As shown in FIG. 10 , a schematic structural diagram of a binary file provided by another embodiment of the present application. The binary file of the data file and the binary file of the algorithm file are two separate files, and the index type is indirect index. As shown in (a) in Figure 10, the first binary file corresponding to the data file includes the first attribute identification bit of the data file and the first valid data bit of the data file; the first attribute identification bit includes the start of the data file Variable fields such as tag, data file type, binary attribute tag, compression method, data length after compression, data length before compression, and data start tag. Among them, the binary attribute tag field includes one byte, eight bits, the first bit F1 indicates whether the original data is preprocessed, and F2 indicates the index type between the data file and the algorithm file. F1=0 means that the original data is preprocessed by the algorithm, F1=1 means that the original data is not preprocessed; F2=0 means direct indexing, F2=1 means indirect indexing.

The second binary file corresponding to the algorithm file as shown in (c) of FIG. 10 includes the second attribute identifier of the algorithm file and the second valid data bits of the algorithm file. Wherein the second attribute identification bit includes the field of the algorithm file start marker and the field of the algorithm name. The second significant data bit indicates the specific preprocessing algorithm employed.

The first binary file corresponds to a data file, and the second binary file corresponds to an algorithm file.

In some embodiments, decoding the DNA fragment to be decoded to obtain a binary file conforming to a preset file format includes: according to the head primer sequence and the tail primer sequence of the third fragment in the DNA fragment to be decoded, The third fragment is sequenced to obtain the first base sequence; according to the tail primer sequence of the third fragment and the universal primer sequence of the fourth fragment in the DNA fragments to be decoded, the fourth fragment is sequenced to obtain the second base base sequence; according to the preset decoding model, decode the first base sequence and the second base sequence to obtain the first binary file corresponding to the first base sequence and the second binary file corresponding to the second base sequence binary file.

In some embodiments, corresponding to (b) in FIG. 7 , the primer sequences corresponding to the data files only need to be stored externally, and the DNA fragments are sequenced by reading the primer sequences corresponding to the data files, and the data files and algorithm files are obtained at the same time. corresponding base sequences.

Exemplarily, on the basis of knowing the header sequence, the tail sequence and the universal primer sequence of the algorithm file corresponding to the data file, the third fragment and the fourth fragment are simultaneously amplified by using PCR technology, and then sequenced to obtain The base sequence corresponding to the data file and the base sequence corresponding to the algorithm file.
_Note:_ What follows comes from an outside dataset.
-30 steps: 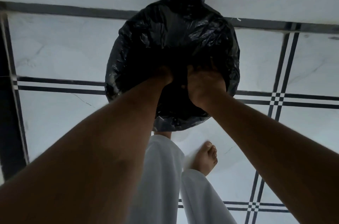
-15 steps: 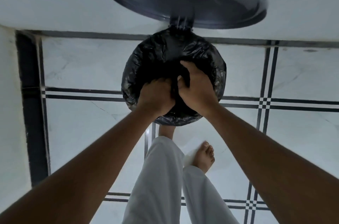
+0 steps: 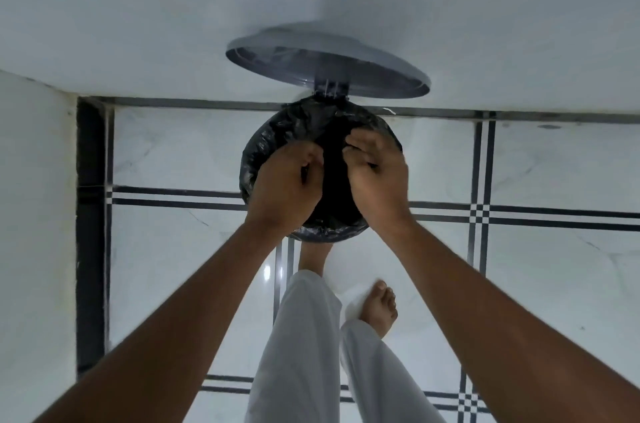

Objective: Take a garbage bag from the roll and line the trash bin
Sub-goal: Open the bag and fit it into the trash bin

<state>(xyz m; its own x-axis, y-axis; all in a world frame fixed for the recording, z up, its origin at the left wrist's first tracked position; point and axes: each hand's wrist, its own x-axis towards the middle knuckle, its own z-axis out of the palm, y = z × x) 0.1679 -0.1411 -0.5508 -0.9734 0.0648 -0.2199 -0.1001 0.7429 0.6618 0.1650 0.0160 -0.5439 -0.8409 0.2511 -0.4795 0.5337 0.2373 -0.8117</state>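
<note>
Seen from above, the round trash bin is covered by a black garbage bag [image 3: 273, 138] draped over its rim, so the bin's own wall is hidden. Its grey lid [image 3: 329, 59] stands open, tilted back towards the white wall. Both my hands hover over the bin's mouth, a dark gap between them. My left hand [image 3: 287, 187] has its fingers curled and pinches bag film at the left side of the opening. On the right side, my right hand [image 3: 375, 173] curls its fingers into the bag film near the far rim.
The bin stands on a white tiled floor [image 3: 180, 152] with black stripe lines, close to the white wall [image 3: 173, 24] behind and another wall at the left. My left foot [image 3: 311, 258] is at the bin's base, my right foot [image 3: 379, 308] a step back.
My hands rose out of the bag's inside, met over the mouth, then drew apart sideways. The view pulled back, so the whole open lid now shows.
</note>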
For example, through the head primer sequence 1-F, the tail primer sequence 1-R and the universal primer sequence, the third fragment corresponding to data 1 and the fourth fragment corresponding to algorithm 1 are simultaneously amplified, and then sequenced to obtain the corresponding data 1. The base sequence of and the base sequence corresponding to Algorithm 1. By decoding the base sequence of the data file and the base sequence of the algorithm file, the first binary file and the second binary file in the file format shown in FIG. 10 are obtained.
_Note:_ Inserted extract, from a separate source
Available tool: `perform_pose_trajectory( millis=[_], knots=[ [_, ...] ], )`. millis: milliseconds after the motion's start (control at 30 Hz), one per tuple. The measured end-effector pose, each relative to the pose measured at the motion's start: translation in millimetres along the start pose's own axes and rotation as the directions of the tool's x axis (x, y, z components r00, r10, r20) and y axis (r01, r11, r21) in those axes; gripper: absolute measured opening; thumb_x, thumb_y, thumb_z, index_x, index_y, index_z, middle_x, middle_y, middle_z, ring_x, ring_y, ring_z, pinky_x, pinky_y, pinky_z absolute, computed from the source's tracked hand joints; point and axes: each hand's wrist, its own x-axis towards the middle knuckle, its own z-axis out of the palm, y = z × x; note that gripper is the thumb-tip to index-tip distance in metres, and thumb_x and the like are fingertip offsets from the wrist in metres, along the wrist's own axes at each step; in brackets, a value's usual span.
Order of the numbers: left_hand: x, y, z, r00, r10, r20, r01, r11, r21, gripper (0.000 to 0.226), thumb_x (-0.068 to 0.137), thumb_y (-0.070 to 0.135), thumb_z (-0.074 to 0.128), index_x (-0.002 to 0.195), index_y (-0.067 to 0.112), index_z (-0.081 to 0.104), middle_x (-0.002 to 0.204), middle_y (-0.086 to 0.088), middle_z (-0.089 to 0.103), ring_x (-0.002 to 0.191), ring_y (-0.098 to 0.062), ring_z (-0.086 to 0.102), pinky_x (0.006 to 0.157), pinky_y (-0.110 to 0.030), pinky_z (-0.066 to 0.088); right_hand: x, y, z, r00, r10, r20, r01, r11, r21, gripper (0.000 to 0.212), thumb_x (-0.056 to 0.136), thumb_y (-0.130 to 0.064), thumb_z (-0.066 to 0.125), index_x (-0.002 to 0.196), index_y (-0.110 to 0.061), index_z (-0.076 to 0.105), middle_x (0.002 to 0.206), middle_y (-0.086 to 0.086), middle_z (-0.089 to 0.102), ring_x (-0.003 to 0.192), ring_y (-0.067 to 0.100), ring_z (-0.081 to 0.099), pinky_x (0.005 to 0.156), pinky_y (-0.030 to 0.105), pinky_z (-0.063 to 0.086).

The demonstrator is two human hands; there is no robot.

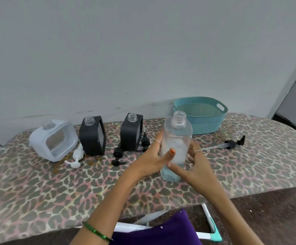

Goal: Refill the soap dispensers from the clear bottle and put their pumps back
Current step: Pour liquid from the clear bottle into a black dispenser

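Both hands, left (149, 160) and right (195, 167), wrap their grip round the tall clear uncapped plastic bottle (176, 147), upright on the leopard-print counter (37, 191) just right of two open-necked black dispensers (92, 136), probably steadying it before lifting to pour.

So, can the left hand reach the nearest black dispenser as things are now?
Probably yes, but not at once. The left hand is holding the clear bottle together with the right hand. The black dispenser stands just beyond it, with nothing between them.
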Motion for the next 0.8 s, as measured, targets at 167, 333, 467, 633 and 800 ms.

Step S803, read the data file and the algorithm file in the binary file, and call the algorithm file according to the index type.

In some embodiments, as shown in FIG. 9 , when the index type between the data query and the algorithm file is a direct index, the attribute identification bit of the data file includes an index indicating the index type; read the data in the binary file file, algorithm file, and calling the algorithm file according to the index type, including: reading the attribute identification bits and valid data bits of the data file of the binary file, and determining the index type based on the attribute identification bit of the data file; reading the algorithm file of the binary file The valid data bits of the file are called according to the index type.

In some embodiments, as shown in FIG. 10 , when the index type between the data file and the algorithm file is an indirect index, the first attribute identification bit of the data file includes an identification indicating the index type; read the data file in the binary file and the algorithm file, and call the algorithm file according to the index type, including: reading the first attribute identification bit and the first valid data bit of the data file in the first binary file, and determining the index type according to the first attribute identification bit; reading; The second attribute identification bit and the second valid data bit of the algorithm file in the second binary file are obtained, and the algorithm of the second valid data bit of the second binary file is called according to the index type.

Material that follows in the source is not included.